THE PROBLEM: Pictures must not be copied, but every entry must be reproduced exactly.

DATA SHOWN:
■ ■ ■

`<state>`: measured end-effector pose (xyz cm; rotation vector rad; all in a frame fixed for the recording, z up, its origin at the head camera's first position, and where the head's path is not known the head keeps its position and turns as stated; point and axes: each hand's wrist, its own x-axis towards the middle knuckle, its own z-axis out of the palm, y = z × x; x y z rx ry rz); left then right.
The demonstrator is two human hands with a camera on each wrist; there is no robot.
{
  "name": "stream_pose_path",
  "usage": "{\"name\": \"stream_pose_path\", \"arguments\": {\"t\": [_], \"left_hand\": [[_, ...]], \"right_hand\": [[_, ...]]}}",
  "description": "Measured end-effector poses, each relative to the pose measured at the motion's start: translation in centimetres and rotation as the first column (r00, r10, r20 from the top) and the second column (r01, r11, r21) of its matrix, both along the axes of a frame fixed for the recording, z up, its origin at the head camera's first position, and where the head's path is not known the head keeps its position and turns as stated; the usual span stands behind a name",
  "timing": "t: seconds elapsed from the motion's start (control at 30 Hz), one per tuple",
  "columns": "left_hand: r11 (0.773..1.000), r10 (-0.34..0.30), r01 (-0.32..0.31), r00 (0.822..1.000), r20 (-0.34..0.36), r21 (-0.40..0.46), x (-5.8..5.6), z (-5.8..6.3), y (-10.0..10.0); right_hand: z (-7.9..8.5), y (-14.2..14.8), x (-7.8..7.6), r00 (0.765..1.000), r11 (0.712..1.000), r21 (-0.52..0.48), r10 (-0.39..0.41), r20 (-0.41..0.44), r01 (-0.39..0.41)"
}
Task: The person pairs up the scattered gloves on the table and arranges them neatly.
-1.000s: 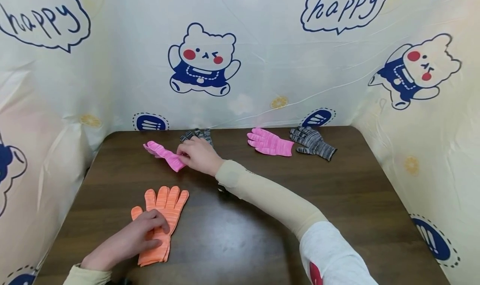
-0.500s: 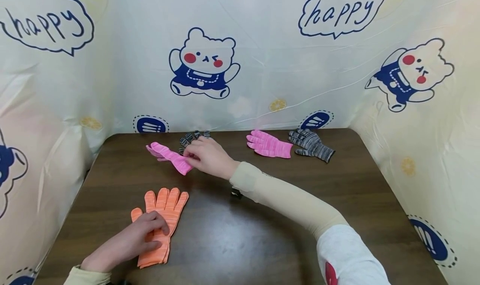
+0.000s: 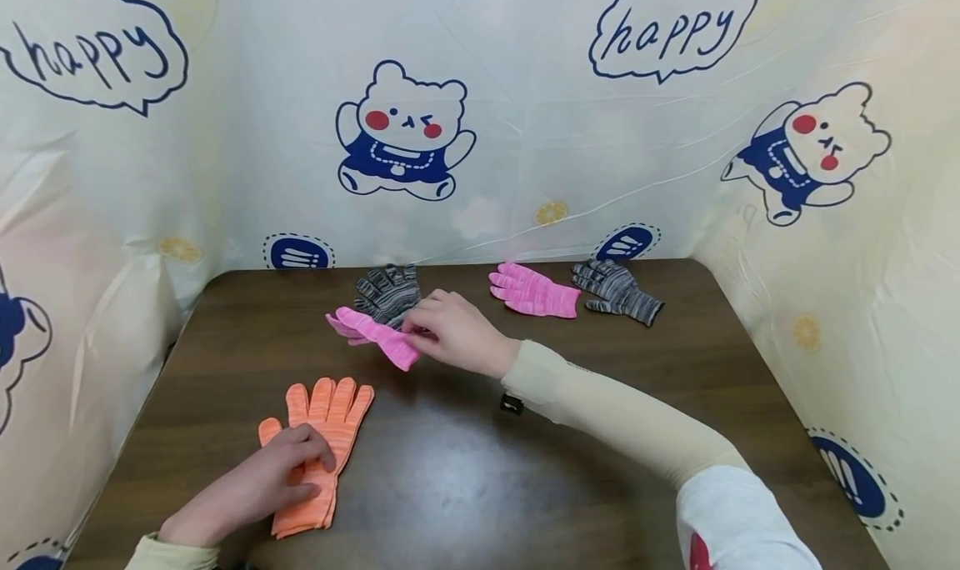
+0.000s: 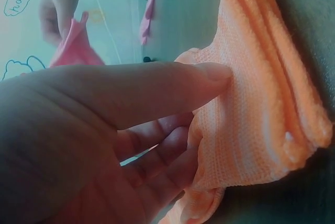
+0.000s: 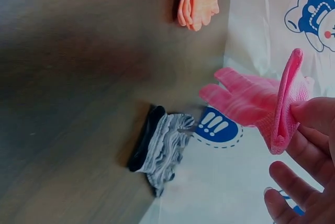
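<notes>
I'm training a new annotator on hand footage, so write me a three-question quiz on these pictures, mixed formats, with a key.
1. Multiple choice: what colour is the glove held by the right hand?
A. Orange
B. Gray
C. Pink

2. True or false: the left hand is touching the orange gloves.

3. Count: how many gray gloves lie on the table in the head view?

Key:
1. C.
2. True.
3. Two: one partly hidden behind the held glove, one beside a second pink glove near the far edge.
</notes>
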<state>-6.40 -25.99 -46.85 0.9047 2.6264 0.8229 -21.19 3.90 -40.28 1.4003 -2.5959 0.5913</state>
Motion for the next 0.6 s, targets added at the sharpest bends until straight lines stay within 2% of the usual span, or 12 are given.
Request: {"name": "stream_pose_path", "arguments": {"t": [0.1,0.2,0.3,0.43,0.6], "left_hand": [[1.0,0.002,-0.002,1.0,0.014,-0.01,0.1,0.0,-0.1],[0.999,0.027,-0.026,0.999,0.028,-0.03,-0.4,-0.2,0.3],[0.999,0.024,-0.023,0.999,0.026,-0.033,-0.5,-0.4,0.2],[1.0,-0.001,0.002,1.0,0.018,-0.022,0.1,-0.3,-0.3],[1.0,0.008,-0.008,1.0,0.026,-0.016,0.2,-0.3,-0.3]], "right_hand": [[-0.1,1.4,0.6,1.0,1.0,-0.019,0.004,-0.011,-0.004],[-0.1,2.8,1.3,1.0,0.999,-0.039,0.002,-0.02,-0.002],[-0.2,4.3,2.0,1.0,0.999,-0.054,0.0,-0.02,-0.001],[-0.5,6.2,2.8,1.0,0.999,-0.044,-0.015,-0.011,0.015],[-0.6,8.4,3.7,0.998,0.998,-0.027,-0.062,-0.005,0.062]]}}
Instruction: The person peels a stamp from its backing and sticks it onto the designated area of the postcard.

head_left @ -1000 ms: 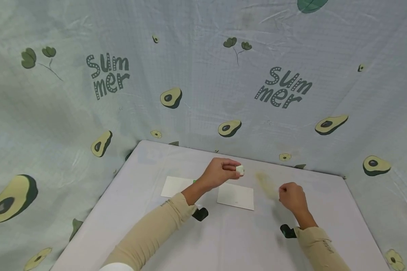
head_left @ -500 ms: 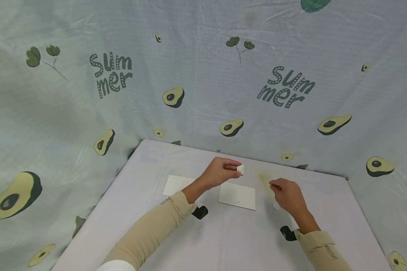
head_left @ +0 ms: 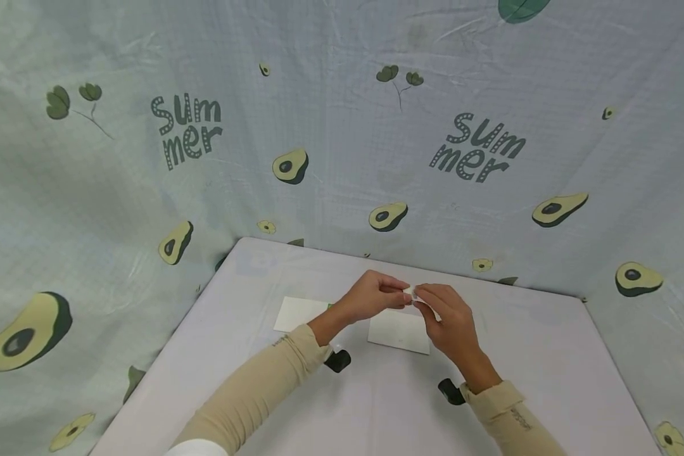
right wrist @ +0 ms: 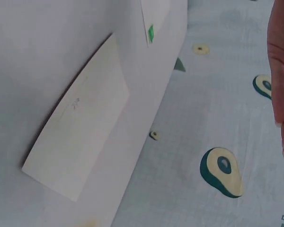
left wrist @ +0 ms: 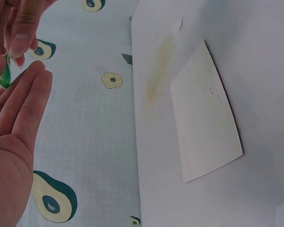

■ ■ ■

REPLY TO THE EXERCISE:
`<state>`: measured end-effector pose (xyz cm; rotation vector rad; all in a frame fixed for the recording, z up, its origin at the head camera's first position, and where the head's path is not known the head keeps its position and turns as stated; point and axes: each hand's wrist, its own x-axis towards the middle knuckle, its own z-axis out of the palm, y = z × x; x y z rx ry rz); left then right.
The demonstrator is two human hands with a camera on each wrist; there is no robot.
{
  "name": "stream_pose_path",
  "usage": "{\"name\": \"stream_pose_path\", \"arguments\": {\"t\": [_], \"left_hand\": [[_, ...]], \"right_hand\": [[_, ...]]}}",
  "description": "Measured end-effector poses, each relative to the pose measured at the motion's start: translation in centimetres and rotation as the first column (r00, r10, r20 from the top) and the second column (r01, r11, r21) of its matrix, both along the axes of a frame fixed for the recording, z up, its origin at the head camera's first position, and where the head's path is not known the head keeps its position and turns as stated; the usual span stands behind a name",
  "timing": "t: seconds elapsed from the motion's start (control at 30 Hz), one per tuple",
  "columns": "left_hand: r11 (0.773..1.000), r10 (-0.34..0.30), r01 (-0.32..0.31), r00 (0.822..1.000), r20 (-0.34..0.36), r21 (-0.40..0.46), x (-5.8..5.6), z (-5.8..6.3), y (-10.0..10.0); right_hand: z (-7.9..8.5), y (-14.2..14.8), x (-7.8..7.6), r00 (0.765..1.000), r11 (0.712..1.000), r21 (-0.52..0.48), r10 (-0.39..0.41), r20 (-0.41..0.44), r01 (-0.39..0.41)"
}
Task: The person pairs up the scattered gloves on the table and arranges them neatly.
-1.000s: 
-0.500s: 
+0.000s: 
+0.000s: 
+0.000s: 
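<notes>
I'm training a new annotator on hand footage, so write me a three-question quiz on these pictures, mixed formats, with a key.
1. Multiple choice: what colour is the glove held by the right hand?
A. Orange
B. Gray
C. Pink

2. True or false: the left hand is touching the orange gloves.

3. Count: how many gray gloves lie on the table in the head view?

Key:
1. C.
2. True.
3. Two: one partly hidden behind the held glove, one beside a second pink glove near the far edge.
</notes>
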<state>-6.40 -25.99 -46.85 0.9047 2.6264 0.8229 -21.19 3.90 -40.28 1.4003 -2.5959 0.5913</state>
Motion for the next 0.6 s, targets added at the sharpest bends until straight lines stay within 2% of the usual span, or 12 are given.
Request: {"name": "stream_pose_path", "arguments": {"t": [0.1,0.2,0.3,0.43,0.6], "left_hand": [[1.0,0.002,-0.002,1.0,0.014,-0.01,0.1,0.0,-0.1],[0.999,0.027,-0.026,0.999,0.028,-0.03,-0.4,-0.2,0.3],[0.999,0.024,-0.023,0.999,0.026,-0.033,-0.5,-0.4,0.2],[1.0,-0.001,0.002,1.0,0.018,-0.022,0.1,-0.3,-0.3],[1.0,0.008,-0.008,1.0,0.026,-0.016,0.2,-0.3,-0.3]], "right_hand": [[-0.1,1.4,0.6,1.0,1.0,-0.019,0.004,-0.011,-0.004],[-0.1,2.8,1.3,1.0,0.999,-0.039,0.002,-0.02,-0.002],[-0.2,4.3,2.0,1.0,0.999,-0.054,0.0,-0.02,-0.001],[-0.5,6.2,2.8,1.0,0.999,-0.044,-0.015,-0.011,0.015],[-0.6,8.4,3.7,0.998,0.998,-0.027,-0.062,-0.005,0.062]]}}
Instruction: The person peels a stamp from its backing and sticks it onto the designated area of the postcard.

head_left @ -1000 ms: 
head_left @ -500 ms: 
head_left @ +0 ms: 
right wrist @ +0 ms: 
left wrist @ +0 ms: 

That's the answer, with nothing more to add.